A woman with Irish Water Spaniels said to me that she would never own a golden for obedience because it's a "gimme". Same woman told the judges at an AKC Hunt test right before test dog ran, that she has a serious handicap because she doesn't have a lab.


----------



## hotel4dogs (Sep 29, 2008)

:Oh come on Sharon, didn't you know Goldens are all born with advanced level obedience titles:


----------



## Selli-Belle (Jan 28, 2009)

It does make me wonder, if that is so, why people chose to get other breeds at all?


----------



## MaureenM (Sep 20, 2011)

There are 3 other Golden's in our class, each is so different. That being said, a week ago, when I had Banshee in class and she kept standing from a sit in heel position, our trainer told me not to get frustrated. "She's not a Golden and Doberman's tend to have a sitting problem." 
Recently a friend commented after Finley got her CD that, "Well, she's a Golden, isn't that what she's supposed to do?" There was a lot of time and effort on both our parts earning that basic title. And the same amount of time and effort will be put into getting that for Banshee. They each are better at different aspects of any training we do. I personally think (at this point and maybe my thoughts will change as I learn and experience more) that given the time and effort most dogs will and can do well. What I love most about working with Finley is her attitude. She loves it, whether she's right or wrong, she just enjoys working and that is what makes it enjoyable for me. One of the Golden's in our class doesn't seem to enjoy it as much. She can do it, but it's more of an "Okay, if I _have _to attitude." I never thought Finley or any of our Golden's here that do well, do it simply because of their breed. I think in any breed or mix breed, their individual personalities will come a long way in training. Ok, that was a bit of a ramble......


----------



## Loisiana (Jul 29, 2009)

Sunrise said:


> *very nice, but then goldens are so easy to train, not like border collies.
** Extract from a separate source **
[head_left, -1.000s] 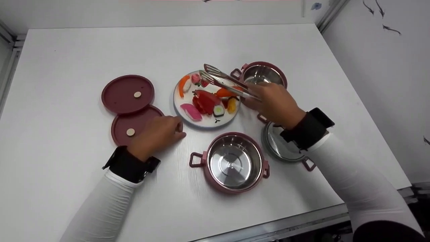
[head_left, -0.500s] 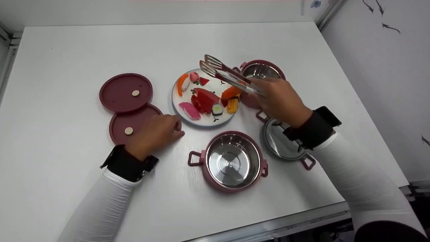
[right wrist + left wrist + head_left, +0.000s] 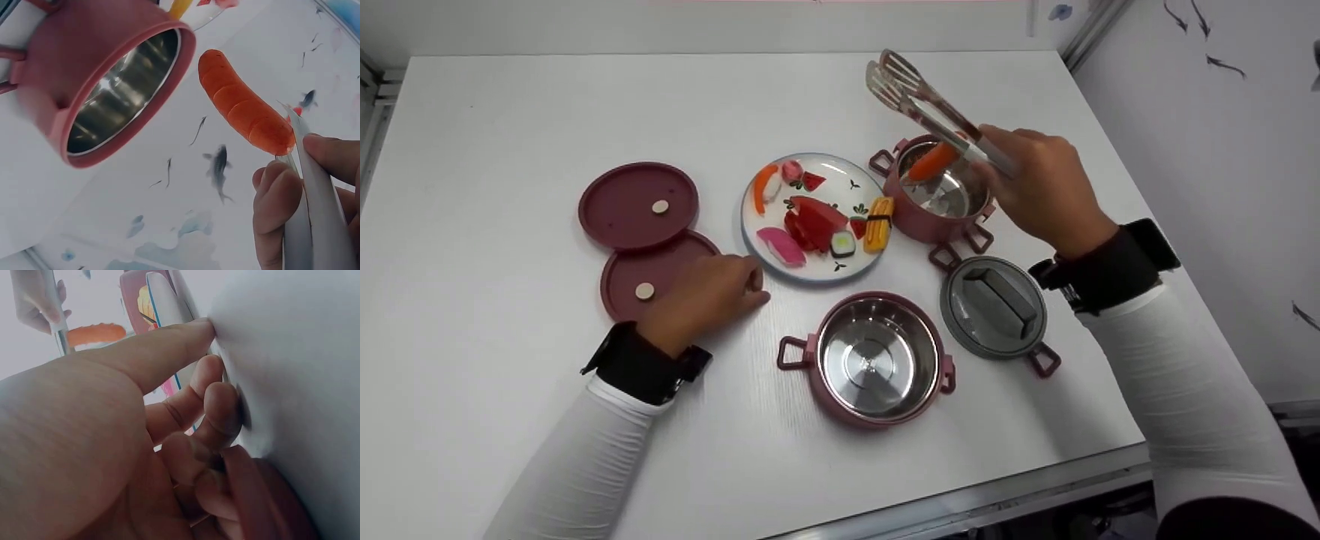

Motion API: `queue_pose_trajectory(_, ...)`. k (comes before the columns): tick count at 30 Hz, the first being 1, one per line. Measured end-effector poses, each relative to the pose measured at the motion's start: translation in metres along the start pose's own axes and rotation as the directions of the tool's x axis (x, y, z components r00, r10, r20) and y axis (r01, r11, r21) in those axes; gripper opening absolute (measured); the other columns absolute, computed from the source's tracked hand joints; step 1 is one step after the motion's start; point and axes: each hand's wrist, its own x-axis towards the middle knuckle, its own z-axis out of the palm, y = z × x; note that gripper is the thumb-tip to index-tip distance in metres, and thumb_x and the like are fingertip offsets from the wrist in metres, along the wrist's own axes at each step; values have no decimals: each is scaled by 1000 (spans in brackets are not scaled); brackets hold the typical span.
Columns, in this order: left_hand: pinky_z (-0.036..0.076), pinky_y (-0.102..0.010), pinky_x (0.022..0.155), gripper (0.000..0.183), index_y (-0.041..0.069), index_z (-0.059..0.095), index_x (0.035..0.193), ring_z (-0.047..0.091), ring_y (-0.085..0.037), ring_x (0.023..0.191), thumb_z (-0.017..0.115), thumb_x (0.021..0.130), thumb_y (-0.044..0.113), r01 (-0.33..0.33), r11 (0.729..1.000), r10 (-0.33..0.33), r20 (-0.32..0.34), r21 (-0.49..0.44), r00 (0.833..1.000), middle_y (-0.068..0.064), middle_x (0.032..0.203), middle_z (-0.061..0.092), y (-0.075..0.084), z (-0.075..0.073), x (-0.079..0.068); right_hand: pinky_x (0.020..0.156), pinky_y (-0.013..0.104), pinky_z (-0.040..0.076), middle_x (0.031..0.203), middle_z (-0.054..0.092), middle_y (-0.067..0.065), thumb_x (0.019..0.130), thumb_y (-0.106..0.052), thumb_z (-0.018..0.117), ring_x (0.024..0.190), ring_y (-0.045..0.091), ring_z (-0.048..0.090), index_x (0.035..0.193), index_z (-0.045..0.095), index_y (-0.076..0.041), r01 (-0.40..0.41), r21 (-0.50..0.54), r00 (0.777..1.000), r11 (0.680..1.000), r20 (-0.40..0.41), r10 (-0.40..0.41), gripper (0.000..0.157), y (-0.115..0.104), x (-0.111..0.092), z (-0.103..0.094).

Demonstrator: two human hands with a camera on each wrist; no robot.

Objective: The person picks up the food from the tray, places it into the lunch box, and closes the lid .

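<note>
My right hand (image 3: 1046, 187) grips metal serving tongs (image 3: 934, 112), their slotted heads pointing to the far left. An orange sausage-shaped piece with scored lines (image 3: 244, 104) is at the tongs, close to the fingers. In the head view it overlaps the mouth of the far pink pot (image 3: 919, 217), which has a steel inside. My left hand (image 3: 709, 296), fingers loosely curled, rests over the edge of the lower maroon lid (image 3: 624, 289) and holds nothing. Between the hands stands a white plate (image 3: 836, 169) with several toy sushi pieces, among them a yellow one (image 3: 879, 225) at its right rim.
A larger pink pot (image 3: 877, 420) with side handles stands in front of the plate. A grey lid with a bar handle (image 3: 994, 307) lies to its right. Another maroon lid (image 3: 637, 202) overlaps the lower one. The table's front edge (image 3: 960, 502) runs near the forearms.
My right hand has moved right and away with the tongs, carrying the orange piece from the plate to the far pot. The grey lid is now fully uncovered. My left hand stays put.
</note>
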Motion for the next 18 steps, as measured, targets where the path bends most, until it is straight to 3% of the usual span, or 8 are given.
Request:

BCs tend to crowd and forge ............*


well why didn't anyone tell me that Sunfire dogs are part BC? It all makes sense now! :


----------



## Maxs Mom (Mar 22, 2008)

Would someone please tell Teddi she's a Golden and obedience is what Goldens do! She doesn't believe me, says it looks like work, she's gonna take a nap on the couch. 

Teddi is a complete 180, or should I make that 360 from Gabby. Teddi says what work ethic. Work is a 4 letter word.


----------